Le public n’en revient pas de ce qu’il a entendu. À la dernière mesure, il n’applaudit pas, il reste muet, on entend juste le souffle du micro, ensuite seulement quelques applaudissements partent, des applaudissements timides, puis encore un silence, et la salle explose en salves longues et bruyantes. Munich. 7 novembre 1983. Symphonie n°6 de Beethoven dite Pastorale. Si vous me demandez quel est mon enregistrement préféré de Carlos Kleiber, vous avez votre réponse.

On connaît Bruno Le Maire l’homme politique, directeur de cabinet de Dominique de Villepin ou plus récemment ministre de l’agriculture et même dernièrement candidat à la présidence de l’UMP – ah non, c’est vrai qu’il n’y en avait que deux. Ce que l’on sait moins, c’est qu’avant de faire Siences Po et l’ENA, il étudia la littérature française à l’école normale supérieure. Il consacra son mémoire à Proust sous la direction de l’un des plus grands spécialistes du grand écrivain, Jean-Yves Tadié et présenta l’agrégation de lettres modernes en 1992 et fut reçu premier. Sachant cela, on comprend mieux l’origine de son style simple, mais élégant et fluide, extrêmement agréable à lire.
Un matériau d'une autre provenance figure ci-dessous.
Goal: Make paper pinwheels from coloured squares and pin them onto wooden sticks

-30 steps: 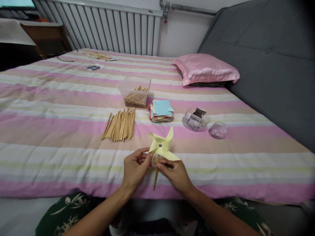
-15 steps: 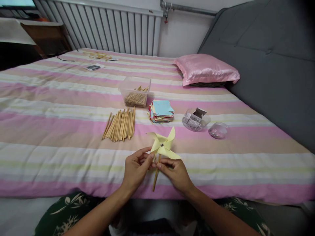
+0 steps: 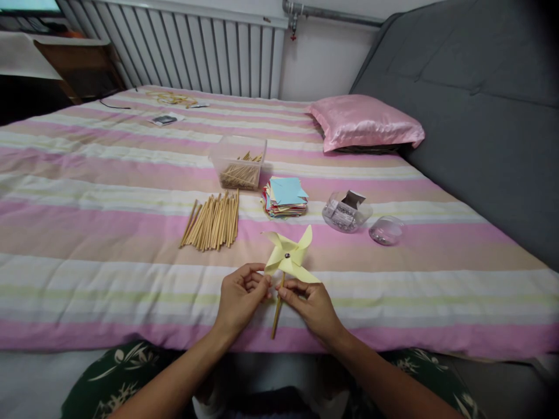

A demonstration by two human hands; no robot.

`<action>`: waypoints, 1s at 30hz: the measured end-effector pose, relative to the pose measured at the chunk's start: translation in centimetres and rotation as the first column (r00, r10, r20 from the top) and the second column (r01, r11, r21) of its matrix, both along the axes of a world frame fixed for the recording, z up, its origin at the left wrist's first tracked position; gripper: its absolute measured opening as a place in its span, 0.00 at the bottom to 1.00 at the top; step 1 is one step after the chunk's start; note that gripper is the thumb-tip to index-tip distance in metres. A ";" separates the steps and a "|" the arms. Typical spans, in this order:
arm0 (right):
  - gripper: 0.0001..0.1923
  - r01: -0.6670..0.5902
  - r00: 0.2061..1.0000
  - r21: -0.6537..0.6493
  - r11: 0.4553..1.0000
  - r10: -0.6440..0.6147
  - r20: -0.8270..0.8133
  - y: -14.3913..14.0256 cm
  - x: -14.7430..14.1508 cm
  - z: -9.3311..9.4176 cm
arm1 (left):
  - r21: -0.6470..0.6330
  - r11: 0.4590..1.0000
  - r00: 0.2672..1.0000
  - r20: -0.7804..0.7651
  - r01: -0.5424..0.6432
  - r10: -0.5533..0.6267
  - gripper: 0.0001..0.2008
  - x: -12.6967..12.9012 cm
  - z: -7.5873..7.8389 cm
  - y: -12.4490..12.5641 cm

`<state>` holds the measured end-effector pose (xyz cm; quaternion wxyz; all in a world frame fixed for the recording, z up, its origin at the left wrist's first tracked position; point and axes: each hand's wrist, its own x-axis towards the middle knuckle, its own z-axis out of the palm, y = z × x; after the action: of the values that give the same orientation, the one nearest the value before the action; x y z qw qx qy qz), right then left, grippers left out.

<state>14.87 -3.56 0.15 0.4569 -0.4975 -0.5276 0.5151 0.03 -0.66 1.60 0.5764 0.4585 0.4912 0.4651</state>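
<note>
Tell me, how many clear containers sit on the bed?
3: a plastic box holding sticks behind the loose stick pile, a round tub right of the coloured paper stack, and a smaller dish beside it.

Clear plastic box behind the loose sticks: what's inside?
The clear plastic box holds a heap of thin wooden sticks, some poking above the rim. Whether anything lies under the heap cannot be seen; the sticks cover the bottom.

Loose sticks point(image 3: 212, 222) left of paper stack point(image 3: 285, 198); stick box point(image 3: 238, 162) behind; jar point(image 3: 346, 213) right; pinwheel point(image 3: 288, 259) in front.
</note>
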 end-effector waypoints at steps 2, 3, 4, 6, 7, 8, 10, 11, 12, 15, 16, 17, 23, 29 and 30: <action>0.11 -0.011 1.000 0.001 1.000 0.011 0.000 0.0 0.0 0.1 | 0.006 0.999 0.999 0.002 0.033 -0.033 0.15 0.0 0.1 -0.1; 0.11 -0.015 1.000 0.000 1.000 0.015 -0.002 0.0 0.0 0.1 | 0.010 0.998 0.999 -0.004 0.055 -0.055 0.15 -0.1 0.3 -0.1; 0.11 -0.017 1.000 -0.003 1.000 0.017 -0.001 0.0 0.1 0.2 | 0.014 0.997 0.997 -0.015 0.073 -0.073 0.16 -0.2 0.5 -0.1; 0.11 -0.010 1.000 -0.007 1.000 0.010 0.005 0.0 0.2 0.2 | 0.039 0.996 0.996 -0.043 0.083 -0.082 0.17 -0.6 0.9 0.0; 0.11 -0.006 1.000 -0.008 1.000 0.006 0.009 0.0 0.3 0.2 | 0.063 0.996 0.996 -0.060 0.067 -0.063 0.18 -0.9 1.1 0.2; 0.10 -0.007 1.000 -0.009 1.000 0.007 0.013 0.0 0.3 0.2 | 0.101 0.994 0.997 -0.077 0.034 -0.026 0.18 -1.2 1.3 0.3; 0.10 -0.018 1.000 -0.009 1.000 0.018 0.021 -0.1 0.4 0.2 | 0.215 0.976 0.987 -0.138 -0.047 0.077 0.18 -1.8 1.4 0.8; 0.10 -0.029 0.999 -0.009 1.000 0.029 0.028 -0.2 0.4 0.2 | 0.288 0.955 0.977 -0.174 -0.068 0.122 0.19 -2.1 1.5 1.0; 0.10 -0.048 0.998 -0.008 0.999 0.049 0.038 -0.2 0.4 0.3 | 0.362 0.930 0.966 -0.209 -0.068 0.152 0.19 -2.4 1.5 1.2; 0.09 -0.123 0.989 0.000 0.992 0.123 0.077 -0.3 0.4 0.4 | 0.526 0.850 0.947 -0.273 0.002 0.167 0.20 -2.9 1.4 1.6; 0.08 -0.146 0.985 0.001 0.989 0.145 0.091 -0.3 0.4 0.5 | 0.551 0.834 0.945 -0.290 0.033 0.154 0.20 -3.0 1.4 1.7; 0.08 -0.162 0.982 0.000 0.987 0.162 0.100 -0.3 0.4 0.6 | 0.563 0.824 0.940 -0.310 0.064 0.139 0.19 -3.1 1.4 1.7; 0.07 -0.228 0.965 -0.007 0.974 0.227 0.133 -0.4 0.4 0.9 | 0.547 0.825 0.912 -0.397 0.141 0.107 0.13 -3.3 1.5 1.7; 0.08 -0.255 0.956 0.016 0.967 0.250 0.155 -0.5 0.3 1.1 | 0.558 0.816 0.901 -0.416 0.150 0.119 0.08 -3.8 1.6 2.2; 0.08 -0.262 0.954 0.022 0.965 0.255 0.159 -0.5 0.3 1.2 | 0.570 0.805 0.896 -0.427 0.165 0.120 0.07 -3.9 1.7 2.3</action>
<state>15.14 -4.06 1.31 0.3538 -0.4529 -0.6329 0.5188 -3.87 1.61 3.33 0.2824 0.7146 0.4335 0.4709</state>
Ce petit livre publié dans la collection “l’Infini” chez Gallimard n’est pas une biographie mais un roman consacré au chef d’orchestre autrichien Carlos Kleiber. Moins connu que son contemporain Herbert von Karajan, il n’en reste pas moins l’un des plus grands chefs d’orchestre du XXème siècle. Bruno Le Maire a choisi de le raconter au travers d’un entretien fictif accordé par un musicien devenu l’ami du maestro a un jeune journaliste français – Kleiber n’a jamais accordé d’interview. La vie du chef d’orchestre est effleurée, survolée et racontée par petites touches pour faire apparaître l’essence de ce qui faisait cet homme: la musique. Le reste n’est rien. Peut-être malgré lui, il exerçait cette fascination qu’exercent les génies. Ecrasé par la figure paternelle – Erich Kleiber son père était lui aussi un grand chef d’orchestre – doté d’un esprit tourmenté, d’un humour ravageur et d’un génie indéniable, il a vécu pour elle seule.

À la longue, cette rigueur a produit des effets désastreux sur sa santé mentale, car il mesurait le gouffre qui séparait ses exigences de ce que ses musiciens pouvaient produire, et ce gouffre, loin de pouvoir le combler avec ses répétitions, il le creusait davantage encore.

Tout est dit dans ces 112 pages, mais il faut être attentif, chaque phrase, chaque mot a son importance. Il ne faut donc pas hésiter à s’attarder, prendre son temps, relire et profiter car, je le redis, l’écriture est belle. En plus de m’avoir procuré un très grand plaisir de lecture, ce livre m’a donné envie de voir et d’écouter Carlos Kleiber. L’objectif n’est-il pas atteint ?

N’hésitez pas à visionner une vidéo, si possible une répétition de 1970 – comme celle-ci par exemple –, du chef d’orchestre afin de rencontrer le personnage et vous apercevoir que la description de Bruno Le Maire est parfaitement réussie.

De profil, son nez fendait la lumière artificielle de la salle de répétition comme un bec de rapace et son oeil brillait. […] Au même âge, lui avait des cheveux de jais, que sa main droite rabattait en arrière pendant les répétitions, sans parvenir à les discipliner. Pendant les répétitions, il portait des polos de coton noir qui serraient le haut de ses biceps et donnaient de la longueur à ses bras.


Bruno Le Maire, Musique absolue: Une répétition avec Carlos Kleiber, Gallimard, coll. « L’Infini », 2012, 112 p, Amazon.